Please restate each line of the data that follows word for word, skipping any image.

*MATERIAL PROVIDED*.
---

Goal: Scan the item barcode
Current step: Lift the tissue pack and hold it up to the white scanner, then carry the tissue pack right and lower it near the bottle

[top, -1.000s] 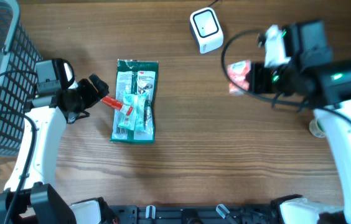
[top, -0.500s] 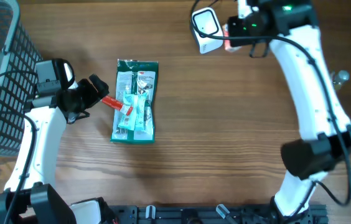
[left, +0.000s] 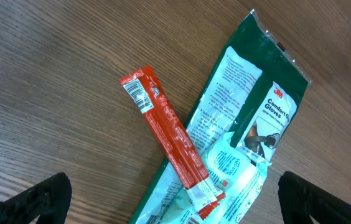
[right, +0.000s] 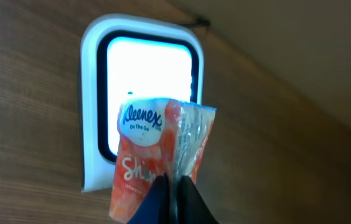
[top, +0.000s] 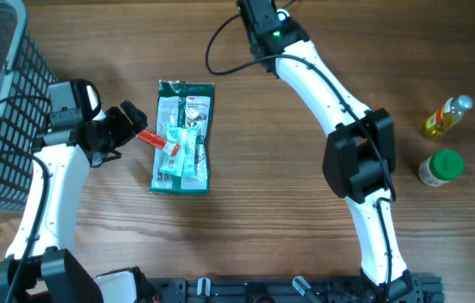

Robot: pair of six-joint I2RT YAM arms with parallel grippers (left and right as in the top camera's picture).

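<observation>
The right gripper [right: 172,193] is pinched tight on the bottom edge of a Kleenex tissue pack [right: 157,155], holding it up in front of the lit window of the barcode scanner [right: 147,68]; the pack covers the lower middle of the window and its logo side faces the wrist camera. From overhead the outstretched right arm hides both pack and scanner.

The step in hand looks like the scan itself. The likeliest failure is a missed read. No barcode shows on the visible side, so whether one faces the glass cannot be told; if it sits on an edge or under a crease in the wrapper, the scanner may not catch it. The grip is thin too (only a fold of soft film between the fingers), so a quick tilt could let the pack slip.

The left gripper [top: 132,126] stands wide and holds nothing, near a red stick packet [left: 169,143] lying across a green 3M Comfort Gloves pack [left: 256,118]; a careless descent there could nudge both.
</observation>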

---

*EXERCISE RESULT*.
Goal: Scan the item barcode
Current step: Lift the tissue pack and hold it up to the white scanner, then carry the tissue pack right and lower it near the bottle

[top, -1.000s] 
[top, -0.500s] 
[left, +0.000s] 
[right, +0.000s] 
[top, +0.000s] 

Robot: pair of six-joint I2RT YAM arms with parallel grippers (left and right as in the top camera's picture).

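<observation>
The right gripper [right: 172,193] is pinched tight on the bottom edge of a Kleenex tissue pack [right: 157,155], holding it up in front of the lit window of the barcode scanner [right: 147,68]; the pack covers the lower middle of the window and its logo side faces the wrist camera. From overhead the outstretched right arm hides both pack and scanner.

The step in hand looks like the scan itself. The likeliest failure is a missed read. No barcode shows on the visible side, so whether one faces the glass cannot be told; if it sits on an edge or under a crease in the wrapper, the scanner may not catch it. The grip is thin too (only a fold of soft film between the fingers), so a quick tilt could let the pack slip.

The left gripper [top: 132,126] stands wide and holds nothing, near a red stick packet [left: 169,143] lying across a green 3M Comfort Gloves pack [left: 256,118]; a careless descent there could nudge both.
</observation>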

No more work remains on this exercise.